What is being asked: Please repeat the records exactly. The pictures are to be left out.

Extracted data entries
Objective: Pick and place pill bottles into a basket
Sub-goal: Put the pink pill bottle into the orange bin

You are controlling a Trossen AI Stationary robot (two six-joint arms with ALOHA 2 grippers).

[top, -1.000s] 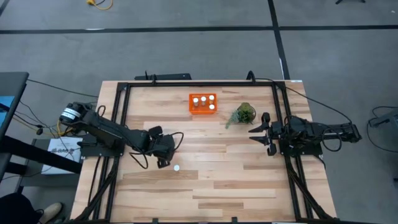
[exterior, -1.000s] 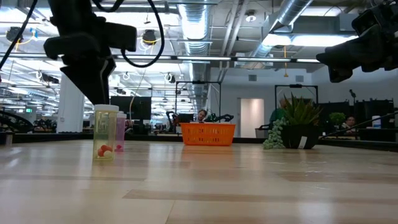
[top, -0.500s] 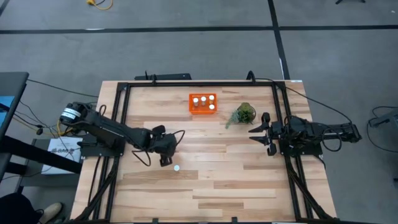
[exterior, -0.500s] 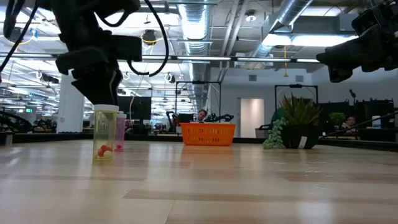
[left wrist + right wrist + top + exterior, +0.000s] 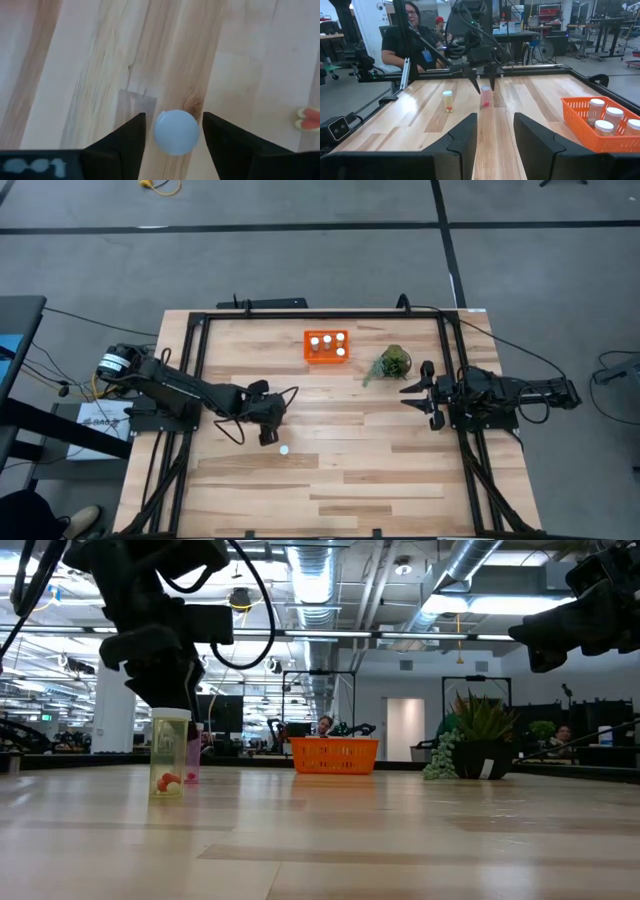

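Note:
A pink-tinted pill bottle (image 5: 485,96) with a white cap (image 5: 176,132) stands upright on the table's left half. My left gripper (image 5: 174,117) is open above it, pointing down, with one finger on each side of the cap and a gap at both; it also shows in the high view (image 5: 267,432). A second, yellowish bottle (image 5: 284,449) stands just nearer. The orange basket (image 5: 309,357) sits at the far middle and holds several bottles. My right gripper (image 5: 420,392) waits open at the table's right side.
A small green potted plant (image 5: 392,364) stands right of the basket, close to my right gripper. A black frame (image 5: 320,313) runs round the table. A person (image 5: 415,40) sits beyond the table's left edge. Bare wood (image 5: 380,470) lies across the near half.
My left gripper has come down and a little toward the table's right and near edge, over the pink-tinted bottle, still open. Both bottles have stayed where they were.

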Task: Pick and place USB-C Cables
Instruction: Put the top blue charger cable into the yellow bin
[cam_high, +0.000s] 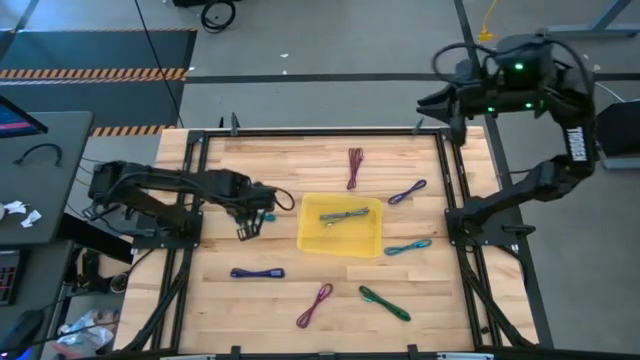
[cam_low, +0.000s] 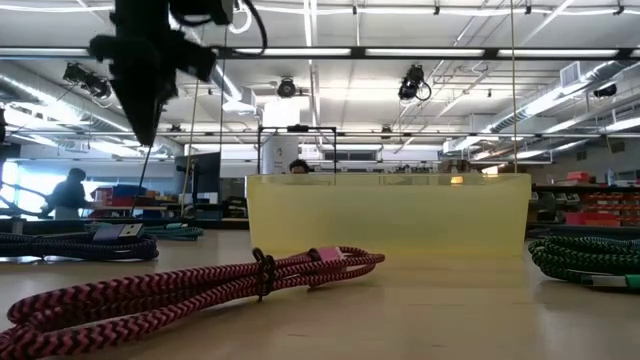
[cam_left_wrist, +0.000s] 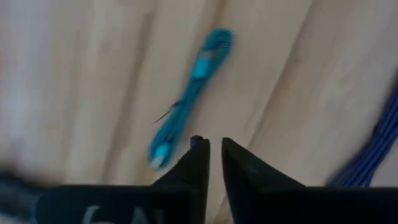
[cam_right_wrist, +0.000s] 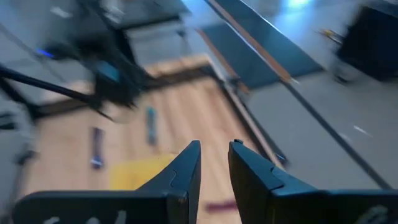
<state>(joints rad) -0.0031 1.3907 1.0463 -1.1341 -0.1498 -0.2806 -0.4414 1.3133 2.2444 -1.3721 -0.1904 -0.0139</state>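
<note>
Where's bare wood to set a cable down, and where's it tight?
Free: far-left corner, behind the left claw and left of the maroon cable; also the near-right corner past the green cable. Tight: around the yellow tray, with cables on its right and near sides.

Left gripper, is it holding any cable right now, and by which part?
Nothing is held. The left gripper hovers over the table with its jaws nearly closed and empty; the teal cable lies loose on the wood beyond them.

- Setting: industrial lab or workshop hall.
- Evidence: exposed ceiling with strip lights (cam_low: 420, 50), stocked shelving (cam_low: 590, 200), hazard-striped floor marking (cam_high: 95, 72), framed wooden workbench (cam_high: 250, 300).
</note>
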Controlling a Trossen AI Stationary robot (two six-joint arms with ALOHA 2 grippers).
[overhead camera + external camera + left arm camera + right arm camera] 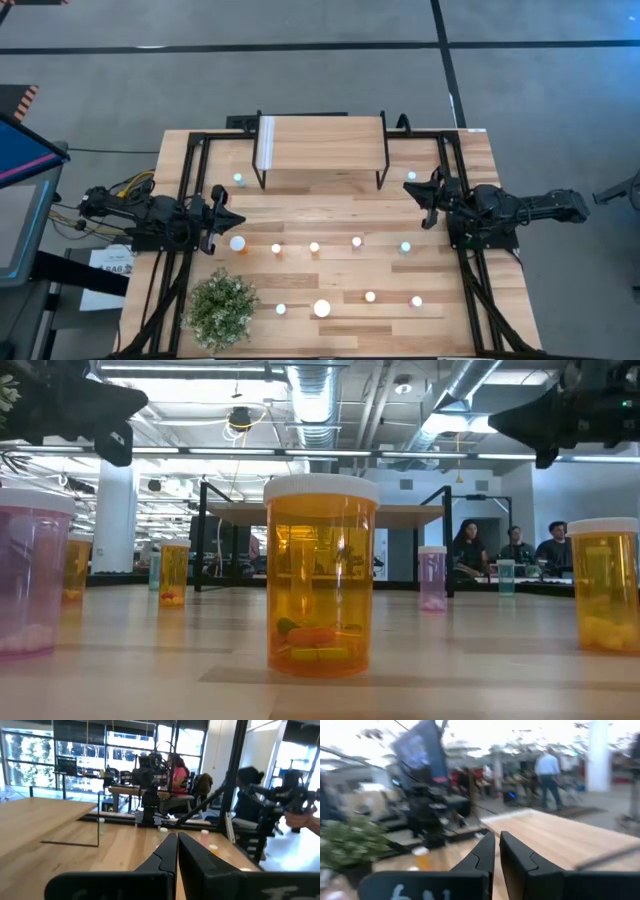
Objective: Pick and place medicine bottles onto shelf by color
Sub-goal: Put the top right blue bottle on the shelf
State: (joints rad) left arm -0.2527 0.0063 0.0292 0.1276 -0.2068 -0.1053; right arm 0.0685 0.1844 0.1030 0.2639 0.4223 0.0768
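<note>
The shelf [320, 145] stands at the table's far middle on black legs, with a white strip at its left end; its top is bare. White-capped medicine bottles stand upright and scattered on the tabletop: a large orange one [320, 575] near the front, a pink one [30, 570], another orange one [605, 585], and small pink [432, 577] and teal [506, 576] ones farther back. My left gripper [232, 218] hovers shut by the left edge, next to a bottle [238, 243]. My right gripper [420, 190] hovers shut at the right, close to a bottle [411, 176]. Neither holds anything.
A green bushy plant [221, 310] sits at the table's near left corner. Black frame rails [190, 190] run along both sides of the table. People sit in the room beyond the far edge [515, 548]. Bare wood lies between the bottle rows and the shelf.
</note>
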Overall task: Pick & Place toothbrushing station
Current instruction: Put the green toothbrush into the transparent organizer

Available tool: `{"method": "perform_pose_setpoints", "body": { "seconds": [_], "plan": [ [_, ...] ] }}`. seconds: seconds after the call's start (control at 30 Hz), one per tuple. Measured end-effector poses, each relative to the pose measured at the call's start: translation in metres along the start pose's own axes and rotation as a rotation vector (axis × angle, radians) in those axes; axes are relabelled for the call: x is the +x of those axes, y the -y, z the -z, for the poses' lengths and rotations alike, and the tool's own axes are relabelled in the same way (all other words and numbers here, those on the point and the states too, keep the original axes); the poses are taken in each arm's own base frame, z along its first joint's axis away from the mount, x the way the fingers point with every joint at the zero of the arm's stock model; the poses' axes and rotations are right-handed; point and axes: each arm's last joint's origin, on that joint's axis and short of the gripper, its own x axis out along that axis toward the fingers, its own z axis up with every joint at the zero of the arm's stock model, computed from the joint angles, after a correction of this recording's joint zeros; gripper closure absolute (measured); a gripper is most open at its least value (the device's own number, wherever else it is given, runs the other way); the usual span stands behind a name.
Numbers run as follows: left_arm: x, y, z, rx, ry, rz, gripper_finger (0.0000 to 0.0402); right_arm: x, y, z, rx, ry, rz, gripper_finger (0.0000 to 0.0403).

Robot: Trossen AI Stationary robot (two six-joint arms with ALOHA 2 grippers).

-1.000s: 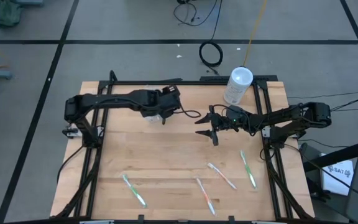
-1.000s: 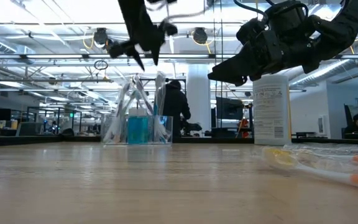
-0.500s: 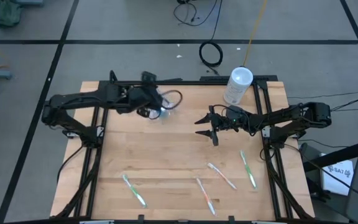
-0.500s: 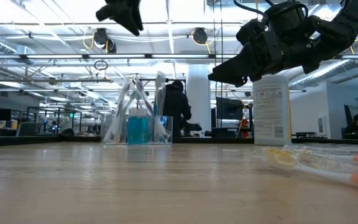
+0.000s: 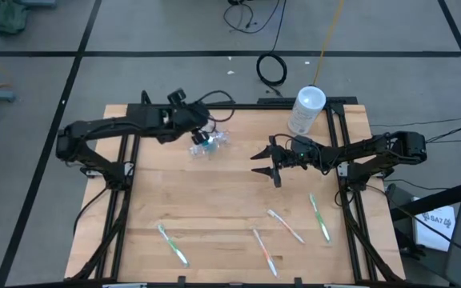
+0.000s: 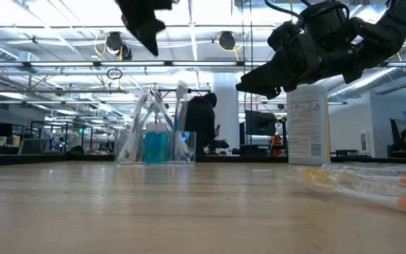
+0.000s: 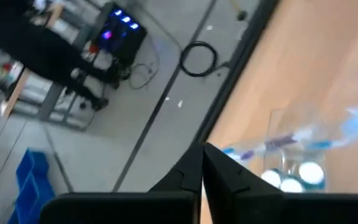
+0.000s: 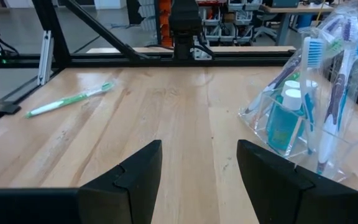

Your response:
Objective: Pick and place pill bottles into a basket
Sub-goal: Put the pink pill bottle into the orange bin

You are controlling a Trossen AI Stationary robot (two six-joint arms with ALOHA 2 grippers).

[top, -1.000s] 
[exterior, -1.000s] 
[top, -0.500s] 
[exterior, -0.500s] 
[left wrist + right wrist + top + exterior, +0.000s] 

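Note:
A pink-tinted pill bottle (image 5: 485,96) with a white cap (image 5: 176,132) stands upright on the table's left half. My left gripper (image 5: 174,117) is open above it, pointing down, with one finger on each side of the cap and a gap at both; it also shows in the high view (image 5: 267,432). A second, yellowish bottle (image 5: 284,449) stands just nearer. The orange basket (image 5: 309,357) sits at the far middle and holds several bottles. My right gripper (image 5: 420,392) waits open at the table's right side.
A small green potted plant (image 5: 392,364) stands right of the basket, close to my right gripper. A black frame (image 5: 320,313) runs round the table. A person (image 5: 415,40) sits beyond the table's left edge. Bare wood (image 5: 380,470) lies across the near half.
My left gripper has come down and a little toward the table's right and near edge, over the pink-tinted bottle, still open. Both bottles have stayed where they were.
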
Task: Pick and place USB-C Cables
Instruction: Put the top blue charger cable into the yellow bin
[cam_high, +0.000s] 
[cam_low, +0.000s] 
[cam_left_wrist, +0.000s] 
[cam_right_wrist, +0.000s] 
<state>(joints rad) -0.0031 1.3907 1.0463 -1.1341 -0.1498 -0.2806 -0.4414 1.3133 2.2444 -1.3721 -0.1904 -0.0139</state>
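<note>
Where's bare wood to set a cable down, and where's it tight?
Free: far-left corner, behind the left claw and left of the maroon cable; also the near-right corner past the green cable. Tight: around the yellow tray, with cables on its right and near sides.

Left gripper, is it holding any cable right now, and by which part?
Nothing is held. The left gripper hovers over the table with its jaws nearly closed and empty; the teal cable lies loose on the wood beyond them.

- Setting: industrial lab or workshop hall.
- Evidence: exposed ceiling with strip lights (cam_low: 420, 50), stocked shelving (cam_low: 590, 200), hazard-striped floor marking (cam_high: 95, 72), framed wooden workbench (cam_high: 250, 300).
</note>
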Controlling a Trossen AI Stationary robot (two six-joint arms with ALOHA 2 grippers).
[overhead camera + external camera + left arm camera + right arm camera] 
Objective: Pick and place medicine bottles onto shelf by color
Sub-goal: Put the top right blue bottle on the shelf
State: (joints rad) left arm -0.2527 0.0063 0.0292 0.1276 -0.2068 -0.1053; right arm 0.0685 0.1844 0.1030 0.2639 0.4223 0.0768
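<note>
The shelf [320, 145] stands at the table's far middle on black legs, with a white strip at its left end; its top is bare. White-capped medicine bottles stand upright and scattered on the tabletop: a large orange one [320, 575] near the front, a pink one [30, 570], another orange one [605, 585], and small pink [432, 577] and teal [506, 576] ones farther back. My left gripper [232, 218] hovers shut by the left edge, next to a bottle [238, 243]. My right gripper [420, 190] hovers shut at the right, close to a bottle [411, 176]. Neither holds anything.
A green bushy plant [221, 310] sits at the table's near left corner. Black frame rails [190, 190] run along both sides of the table. People sit in the room beyond the far edge [515, 548]. Bare wood lies between the bottle rows and the shelf.
</note>
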Overall task: Pick & Place toothbrushing station
Current instruction: Put the green toothbrush into the transparent organizer

Available tool: `{"method": "perform_pose_setpoints", "body": { "seconds": [_], "plan": [ [_, ...] ] }}`. seconds: seconds after the call's start (control at 30 Hz), one per tuple. Measured end-effector poses, each relative to the pose measured at the call's start: translation in metres along the start pose's own axes and rotation as a rotation vector (axis × angle, radians) in those axes; axes are relabelled for the call: x is the +x of those axes, y the -y, z the -z, for the poses' lengths and rotations alike, and the tool's own axes are relabelled in the same way (all other words and numbers here, those on the point and the states too, keep the original axes); the poses are taken in each arm's own base frame, z along its first joint's axis away from the mount, x the way the fingers point with every joint at the zero of the arm's stock model; the poses' axes and rotations are right-handed; point and axes: each arm's last joint's origin, on that joint's axis and short of the gripper, its own x axis out along that axis toward the fingers, its own z axis up with every joint at the zero of the arm's stock model, computed from the joint angles, after a correction of this recording's joint zeros; gripper closure absolute (measured); a gripper is most open at its least value (the device's own number, wherever else it is given, runs the other way); the usual span stands behind a name.
Numbers run as follows: left_arm: x, y, z, rx, ry, rz, gripper_finger (0.0000 to 0.0402); right_arm: x, y, z, rx, ry, rz, gripper_finger (0.0000 to 0.0403).

Robot: Trossen AI Stationary robot (two six-joint arms with ALOHA 2 grippers).

-1.000s: 
-1.000s: 
-0.500s: 
-0.500s: 
+0.000s: 
+0.000s: 
+0.000s: 
+0.000s: 

This response contains the complete answer.